Somut olayda, çekilen krediye ait belgeler incelendiğinde mobil bankacılık üzerinden tüketici kredisi çekildiği, bu sebeple ihtiyaç kredisi sözleşmesi nedeniyle borçlu olmadığının tespitine ilişkin olduğu, bu durumda davanın dayanağı tüketici kredisi olup 6502 sayılı yasa kapsamında tüketici mahkemeleri görev alanına girdiği, davacının talep ettiği 25 gram altının iadesi veya bedelin iadesine yönelik talebinin yine 6102 Sayılı TTK kapsamında sayılan ticari işlerden olmadığı ve öte yandan altının gram olarak tutarı da dikkate alındığında (25 gram) ticari işlerden sayılmayacağının gözetildiği, davacı tarafın tacir olmadığı, 6502 sayılı Tüketicinin Korunması Hakkında Kanunun 3/1-(k) maddesinde, ticari veya mesleki olmayan amaçlarla hareket eden gerçek kişi tabirine uygun olduğu, dolayısıyla yargılamanın Asliye Ticaret Mahkemesi nezdinde icra edilmesini gerektiren bir durum olmadığı gibi görev hususu kamu düzeninden ve dava şartı olduğundan taraflarca ileri sürülmese bile resen takdir edileceğinden uyuşmazlığı çözmekte Tüketici Mahkemelerinin görevli olduğu anlaşılmakla mahkememizin görevsizliği nedeniyle davanın usulden reddine yönelik aşağıdaki şekilde karar tesis edilmiştir.
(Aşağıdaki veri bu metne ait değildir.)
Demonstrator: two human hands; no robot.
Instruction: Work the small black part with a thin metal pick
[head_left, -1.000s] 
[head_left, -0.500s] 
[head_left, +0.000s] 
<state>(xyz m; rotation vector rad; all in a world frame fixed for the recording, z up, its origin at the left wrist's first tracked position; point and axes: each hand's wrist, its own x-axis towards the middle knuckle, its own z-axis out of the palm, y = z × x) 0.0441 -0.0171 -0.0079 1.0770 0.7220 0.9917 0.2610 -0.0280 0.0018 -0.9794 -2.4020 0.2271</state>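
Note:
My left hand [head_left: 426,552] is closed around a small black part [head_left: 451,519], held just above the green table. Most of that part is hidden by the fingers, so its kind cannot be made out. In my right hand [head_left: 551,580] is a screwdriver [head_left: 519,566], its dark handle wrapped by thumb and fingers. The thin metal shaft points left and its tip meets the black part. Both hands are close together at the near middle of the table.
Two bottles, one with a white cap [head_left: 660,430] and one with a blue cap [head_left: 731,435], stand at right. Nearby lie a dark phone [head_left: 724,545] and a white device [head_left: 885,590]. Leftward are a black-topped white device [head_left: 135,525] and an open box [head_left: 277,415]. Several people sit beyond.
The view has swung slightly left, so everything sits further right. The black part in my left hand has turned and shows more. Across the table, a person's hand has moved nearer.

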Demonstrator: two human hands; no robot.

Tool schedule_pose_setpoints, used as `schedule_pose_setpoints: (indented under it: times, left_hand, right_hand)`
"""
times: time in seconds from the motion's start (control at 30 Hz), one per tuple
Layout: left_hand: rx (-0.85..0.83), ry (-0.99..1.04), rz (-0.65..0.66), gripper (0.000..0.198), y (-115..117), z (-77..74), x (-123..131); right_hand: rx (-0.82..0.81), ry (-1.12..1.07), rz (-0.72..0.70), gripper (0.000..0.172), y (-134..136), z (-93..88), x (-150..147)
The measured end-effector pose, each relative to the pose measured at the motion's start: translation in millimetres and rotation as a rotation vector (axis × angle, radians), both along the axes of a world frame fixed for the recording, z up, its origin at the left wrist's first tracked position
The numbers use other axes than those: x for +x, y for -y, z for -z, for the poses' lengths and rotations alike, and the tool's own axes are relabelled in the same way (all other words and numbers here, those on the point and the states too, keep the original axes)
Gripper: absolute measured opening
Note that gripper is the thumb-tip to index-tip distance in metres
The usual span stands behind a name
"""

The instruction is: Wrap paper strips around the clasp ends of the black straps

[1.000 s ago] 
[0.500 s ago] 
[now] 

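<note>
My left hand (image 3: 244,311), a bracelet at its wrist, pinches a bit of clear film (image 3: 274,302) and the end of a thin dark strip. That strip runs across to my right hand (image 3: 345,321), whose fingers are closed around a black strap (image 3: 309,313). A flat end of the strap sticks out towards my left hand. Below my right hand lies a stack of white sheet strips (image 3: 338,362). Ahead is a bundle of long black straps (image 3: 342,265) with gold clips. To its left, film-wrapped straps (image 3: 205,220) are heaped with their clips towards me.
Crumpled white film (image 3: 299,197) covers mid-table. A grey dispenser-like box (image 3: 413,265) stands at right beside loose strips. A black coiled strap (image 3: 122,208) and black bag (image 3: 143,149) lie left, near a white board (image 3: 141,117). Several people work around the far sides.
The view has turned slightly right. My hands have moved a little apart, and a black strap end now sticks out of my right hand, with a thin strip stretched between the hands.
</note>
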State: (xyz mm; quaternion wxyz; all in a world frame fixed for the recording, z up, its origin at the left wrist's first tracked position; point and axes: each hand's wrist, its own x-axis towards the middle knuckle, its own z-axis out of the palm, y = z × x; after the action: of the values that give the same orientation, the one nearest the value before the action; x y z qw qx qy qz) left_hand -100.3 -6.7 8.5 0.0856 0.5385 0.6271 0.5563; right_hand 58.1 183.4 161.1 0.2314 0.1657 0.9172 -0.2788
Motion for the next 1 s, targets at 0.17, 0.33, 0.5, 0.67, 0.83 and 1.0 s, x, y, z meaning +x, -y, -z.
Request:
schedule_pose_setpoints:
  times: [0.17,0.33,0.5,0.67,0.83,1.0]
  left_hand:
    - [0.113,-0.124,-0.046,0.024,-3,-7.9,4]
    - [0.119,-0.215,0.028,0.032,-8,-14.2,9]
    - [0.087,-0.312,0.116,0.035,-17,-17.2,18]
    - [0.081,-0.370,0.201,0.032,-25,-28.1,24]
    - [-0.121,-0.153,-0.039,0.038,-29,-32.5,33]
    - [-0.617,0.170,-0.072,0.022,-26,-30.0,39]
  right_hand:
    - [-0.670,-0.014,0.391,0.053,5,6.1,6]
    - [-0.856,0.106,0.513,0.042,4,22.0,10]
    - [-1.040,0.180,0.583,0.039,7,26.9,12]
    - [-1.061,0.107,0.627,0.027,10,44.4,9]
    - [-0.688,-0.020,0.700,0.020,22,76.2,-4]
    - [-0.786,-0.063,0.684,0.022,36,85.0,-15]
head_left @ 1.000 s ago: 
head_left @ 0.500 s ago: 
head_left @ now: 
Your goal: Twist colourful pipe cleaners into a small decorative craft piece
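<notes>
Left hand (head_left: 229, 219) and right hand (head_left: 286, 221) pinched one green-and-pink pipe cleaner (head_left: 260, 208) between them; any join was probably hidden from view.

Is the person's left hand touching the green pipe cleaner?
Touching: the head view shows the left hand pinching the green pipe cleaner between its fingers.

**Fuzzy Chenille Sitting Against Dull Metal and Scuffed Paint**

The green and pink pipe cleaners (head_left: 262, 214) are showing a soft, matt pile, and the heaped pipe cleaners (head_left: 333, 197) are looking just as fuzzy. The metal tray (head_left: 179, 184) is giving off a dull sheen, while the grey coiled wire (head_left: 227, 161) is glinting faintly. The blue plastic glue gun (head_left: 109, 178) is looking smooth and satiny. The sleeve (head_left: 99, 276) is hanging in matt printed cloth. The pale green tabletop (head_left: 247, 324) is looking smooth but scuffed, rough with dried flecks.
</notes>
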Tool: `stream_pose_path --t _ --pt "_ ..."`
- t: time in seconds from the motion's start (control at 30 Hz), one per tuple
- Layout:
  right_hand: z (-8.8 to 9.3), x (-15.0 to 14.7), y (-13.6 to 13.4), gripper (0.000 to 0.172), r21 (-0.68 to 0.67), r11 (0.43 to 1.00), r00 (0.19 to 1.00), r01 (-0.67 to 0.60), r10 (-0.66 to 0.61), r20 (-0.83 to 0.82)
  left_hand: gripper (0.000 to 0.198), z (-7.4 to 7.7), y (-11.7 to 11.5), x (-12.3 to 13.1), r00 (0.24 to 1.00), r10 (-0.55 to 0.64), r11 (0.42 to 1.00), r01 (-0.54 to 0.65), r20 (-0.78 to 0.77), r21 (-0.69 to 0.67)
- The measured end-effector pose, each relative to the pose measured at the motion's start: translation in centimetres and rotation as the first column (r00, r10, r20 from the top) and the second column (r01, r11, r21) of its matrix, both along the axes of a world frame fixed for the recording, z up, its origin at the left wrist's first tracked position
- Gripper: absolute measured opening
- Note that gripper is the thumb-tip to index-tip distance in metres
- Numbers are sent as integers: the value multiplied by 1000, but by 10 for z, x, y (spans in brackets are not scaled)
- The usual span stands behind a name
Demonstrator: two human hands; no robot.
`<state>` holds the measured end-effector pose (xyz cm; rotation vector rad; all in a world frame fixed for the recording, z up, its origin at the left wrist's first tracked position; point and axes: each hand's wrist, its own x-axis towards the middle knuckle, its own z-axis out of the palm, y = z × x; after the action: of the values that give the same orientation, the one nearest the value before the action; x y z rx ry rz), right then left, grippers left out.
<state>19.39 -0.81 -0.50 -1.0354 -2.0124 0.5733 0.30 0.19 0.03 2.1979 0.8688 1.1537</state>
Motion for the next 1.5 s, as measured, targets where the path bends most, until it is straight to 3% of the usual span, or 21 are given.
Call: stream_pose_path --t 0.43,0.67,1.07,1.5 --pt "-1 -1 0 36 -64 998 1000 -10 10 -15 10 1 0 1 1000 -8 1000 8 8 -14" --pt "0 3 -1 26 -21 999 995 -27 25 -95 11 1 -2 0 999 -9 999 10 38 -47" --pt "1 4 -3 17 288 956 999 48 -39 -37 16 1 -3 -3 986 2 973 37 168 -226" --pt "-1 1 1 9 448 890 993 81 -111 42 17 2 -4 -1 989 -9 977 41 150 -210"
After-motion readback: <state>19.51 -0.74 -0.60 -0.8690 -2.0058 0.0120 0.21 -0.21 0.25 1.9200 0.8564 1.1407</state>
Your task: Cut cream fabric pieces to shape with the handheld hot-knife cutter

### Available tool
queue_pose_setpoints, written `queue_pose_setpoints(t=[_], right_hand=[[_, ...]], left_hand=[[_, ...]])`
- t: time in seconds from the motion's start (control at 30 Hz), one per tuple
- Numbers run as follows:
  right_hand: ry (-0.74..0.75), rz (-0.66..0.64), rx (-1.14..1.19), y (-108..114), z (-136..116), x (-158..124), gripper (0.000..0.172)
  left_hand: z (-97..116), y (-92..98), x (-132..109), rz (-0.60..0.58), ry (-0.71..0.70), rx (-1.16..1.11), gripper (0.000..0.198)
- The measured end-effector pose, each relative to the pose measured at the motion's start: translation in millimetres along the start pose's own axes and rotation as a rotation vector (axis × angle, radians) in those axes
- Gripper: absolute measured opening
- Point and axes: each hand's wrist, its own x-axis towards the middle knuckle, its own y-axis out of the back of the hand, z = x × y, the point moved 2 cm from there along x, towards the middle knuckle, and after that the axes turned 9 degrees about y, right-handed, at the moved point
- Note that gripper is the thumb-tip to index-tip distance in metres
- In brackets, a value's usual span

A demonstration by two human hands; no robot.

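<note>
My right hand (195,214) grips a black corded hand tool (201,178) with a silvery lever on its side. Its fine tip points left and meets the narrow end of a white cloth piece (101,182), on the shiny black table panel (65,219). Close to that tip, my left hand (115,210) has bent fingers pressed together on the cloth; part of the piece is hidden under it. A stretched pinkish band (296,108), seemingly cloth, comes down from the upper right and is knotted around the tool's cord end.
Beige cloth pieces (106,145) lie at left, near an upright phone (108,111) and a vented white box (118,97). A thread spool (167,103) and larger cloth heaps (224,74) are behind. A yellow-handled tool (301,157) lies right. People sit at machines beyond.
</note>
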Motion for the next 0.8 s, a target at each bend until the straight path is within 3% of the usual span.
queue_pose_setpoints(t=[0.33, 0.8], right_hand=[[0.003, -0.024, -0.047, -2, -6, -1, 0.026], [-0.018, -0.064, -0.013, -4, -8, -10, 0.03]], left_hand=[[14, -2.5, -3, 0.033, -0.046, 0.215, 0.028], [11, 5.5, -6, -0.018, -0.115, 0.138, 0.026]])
HÜKÜM : Gerekçesi yukarıda izah edildiği üzere;
(1)Mahkememizin GÖREVSİZLİĞİNE, Görev hususunun 6100 Sayılı HMK 114/1-c hükmü kapsamında “dava şartı” niteliğinde olması nedeniyle HMK 115/2, fıkrası uyarınca DAVANIN USULDEN REDDİNE,
(2)6100 sayılı Hukuk Muhakemeleri Kanununun 20. Maddesi uyarınca bu görevsizlik kararı süresi içinde kanun yoluna başvurulmayarak kesinleşmiş ise kararın kesinleştiği tarihten; kanun yoluna başvurulmuşsa bu başvurunun reddi kararının tebliğ tarihinden itibaren iki hafta içinde taraflardan birinin kararı veren mahkememize başvurarak dava dosyasının görevli mahkemeye gönderilmesi talep edildiğinde dava dosyasının görevli … Tüketici Mahkemesi’ne GÖNDERİLMESİNE,
(3)Dava dosyasının görevli ya da yetkili mahkemeye gönderilmesinin talep edilmemesi halinde mahkememizce davanın açılmamış sayılmasına karar verilmesine,
(4)HMK m. 331/2 hükmü gözetilerek; dosyanın görevli … Tüketici Mahkemesine gönderilmesi halinde, yargılama harç ve giderleri hususunda görevli … Tüketici Mahkemesince karar verilmesine; aksi durumda talep üzerine dosyanın ele alınarak yargılama giderleri hususunda bir karar verilmesine,
(5)Dosyada kullanılmayan bakiye gider avansının HMK.’nın 333. ve HMK. yönetmeliğinin 47/1. maddeleri uyarınca karar kesinleştiğinde ve talep halinde yatıran tarafa ödenmesine,
Dair, taraf vekillerinin yüzüne karşı, 5235 sayılı Kanun’un 33-(1), 6100 Sayılı Hukuk Muhakemeleri Kanunu’nun 341-(1) ve devamı maddeleri uyarınca, gerekçeli kararın usulen taraflardan her birine tebliğinden itibaren iki haftalık yasal süre dahilinde, Mahkememize dilekçe ile başvurmak suretiyle İstanbul Bölge Adliye Mahkemesi nezdinde istinaf yasa yolu açık olmak üzere verilen karar açıkça okunup, usulen anlatıldı.17/12/2020

Katip …
✍e-imzalıdır.

Hakim …
✍e-imzalıdır.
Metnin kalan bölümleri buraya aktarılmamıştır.